Konumuza en sondan devamla diyebiliriz ki, demokrasiyi en çok paravan yapanlar politikacılardır. Politika, devlet yönetimi ile topluma hizmet etme platformudur. Ama biz, bu güzel kavramı anlamış değiliz. Bizdeki politikacının amacı, devlet imkânı ile kendine, yakınına ve yandaşlarına çıkar sağlamaktır. Demokrasiyi anlayamadığımızı ve vatandaşlık irademizi makarna, bakliyat, kömür ve sair promosyonlar karşılığımda ipotek ettirmeğe rıza göstererek kanıtladık…
Kuruluş dönemleri yoksulluğunda oluşturulan ve zorunlu ihtiyaç ürünleri üreten iş yerlerini politik vaatlerle batıran, sonra da yok edenlerin politikacılar olduğunu hala anlayamadık. Buna rağmen işsiz kalmamıza, aynı siyasilerin sebep olduğunu anlamış değiliz. Eğer anlamış olsaydık, 21.yy’da ve 18 yıl boyunca, bizi üretmeden tüketen bir toplum haline getiren aynı politikacıları seçmezdik.

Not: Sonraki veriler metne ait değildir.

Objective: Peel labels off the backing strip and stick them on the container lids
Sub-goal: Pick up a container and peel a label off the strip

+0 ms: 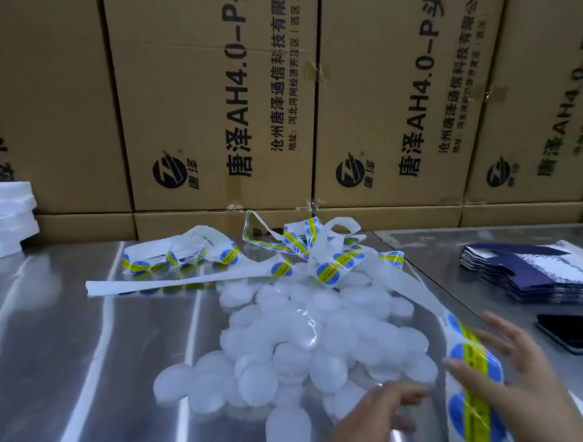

Evet, biz seçmesini bilen bir toplum değiliz. Sümerbank, Etibank ve TEKEL tesisleri, SEKA, MKE ve ŞEKER tesislerinin yarısı yok oldu. Pamuk, Yün, Tütün ve Pancar tarımı bitti. Köyler boşaldı, Kentlerdeki kahvehaneler doldu. İyi de kimler kazandı? Kazananlar belli, tarikat yuvaları doldu, seçimi maniple eden partilerin işi kolaylaştı. Aradığımız buydu, iş yok, çalışan az, tüketen çok, borçlan ve harcamaya devam et.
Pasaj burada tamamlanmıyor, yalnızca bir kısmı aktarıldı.